We investigated how we could apply technology to perform tasks automatically

“With no extra staff or facilities available to monitor and record the partner cameras, we investigatedd how we could apply technology to perform tasks automatically,” says Dawes. “By doing this, we were able to extract video clips that were then used by the digital production team in their live shows.”

The resulting tool was based on the YOLO neural network and runs on the Darknet open-source machine-learning framework. It was able to automatically detect and locate animals in each scene using object recognition.

COVER YOUR TRACKS For Springwatch, the cameras used the YOLO neural network and machine learning technology to detect and track wildlife in a scene

“We’ve trained a network to recognise birds and mammals, and it can run just fast enough to find and then track animals in real-time on live video,” Dawes says. “We store the data related to the timing and content of the events, and use this as the basis for a timeline we provide to members of the production team. They can use the timeline to navigate through the activity on a particular camera’s video.

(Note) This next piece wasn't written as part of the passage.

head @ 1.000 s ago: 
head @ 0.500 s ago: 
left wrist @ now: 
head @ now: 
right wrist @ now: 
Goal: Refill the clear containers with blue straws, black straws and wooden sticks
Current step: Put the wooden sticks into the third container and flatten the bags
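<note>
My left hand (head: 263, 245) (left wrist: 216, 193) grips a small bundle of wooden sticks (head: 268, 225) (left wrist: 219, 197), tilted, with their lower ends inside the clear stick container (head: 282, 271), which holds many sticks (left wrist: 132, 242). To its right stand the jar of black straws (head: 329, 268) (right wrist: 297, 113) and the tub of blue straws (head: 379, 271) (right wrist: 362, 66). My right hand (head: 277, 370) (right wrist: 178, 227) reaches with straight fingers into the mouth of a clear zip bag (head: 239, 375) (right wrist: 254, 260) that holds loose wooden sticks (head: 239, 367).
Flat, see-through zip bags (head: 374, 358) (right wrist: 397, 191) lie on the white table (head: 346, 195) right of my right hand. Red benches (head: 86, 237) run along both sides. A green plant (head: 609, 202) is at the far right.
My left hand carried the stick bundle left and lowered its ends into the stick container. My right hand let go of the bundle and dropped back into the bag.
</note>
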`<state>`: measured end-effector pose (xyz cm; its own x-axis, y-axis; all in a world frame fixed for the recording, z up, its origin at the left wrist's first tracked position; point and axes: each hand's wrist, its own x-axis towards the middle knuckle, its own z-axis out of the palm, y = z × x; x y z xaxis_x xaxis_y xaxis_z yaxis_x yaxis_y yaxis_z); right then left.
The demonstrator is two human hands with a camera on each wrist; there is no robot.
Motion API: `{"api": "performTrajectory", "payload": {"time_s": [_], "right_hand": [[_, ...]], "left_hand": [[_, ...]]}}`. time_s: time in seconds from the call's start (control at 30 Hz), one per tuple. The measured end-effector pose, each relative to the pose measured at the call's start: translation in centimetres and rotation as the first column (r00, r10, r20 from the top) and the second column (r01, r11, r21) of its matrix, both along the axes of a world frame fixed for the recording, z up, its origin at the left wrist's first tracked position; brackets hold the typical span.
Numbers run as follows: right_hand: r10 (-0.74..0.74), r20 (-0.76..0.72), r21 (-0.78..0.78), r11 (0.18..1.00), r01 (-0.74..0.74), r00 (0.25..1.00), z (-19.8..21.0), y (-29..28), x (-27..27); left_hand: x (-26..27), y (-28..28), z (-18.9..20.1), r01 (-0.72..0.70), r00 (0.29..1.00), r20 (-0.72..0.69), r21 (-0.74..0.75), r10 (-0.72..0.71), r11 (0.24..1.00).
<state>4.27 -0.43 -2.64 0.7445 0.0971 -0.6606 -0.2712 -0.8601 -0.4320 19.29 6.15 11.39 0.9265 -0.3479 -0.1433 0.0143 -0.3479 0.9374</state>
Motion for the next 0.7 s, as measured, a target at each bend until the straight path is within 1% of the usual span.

“We also provide clipped-up videos of the event. One is a small preview to allow for easy reviewing, and a second is recorded at original quality with a few seconds’ extra video either side of the activity. This can be immediately downloaded to be viewed, shared and imported into an editing package.”

A similar workflow was used for Autumnwatch which aired in October, with more AI-production likely for Springwatch 2021.

This article first featured in the Winter 2020/21 issue of FEED magazine.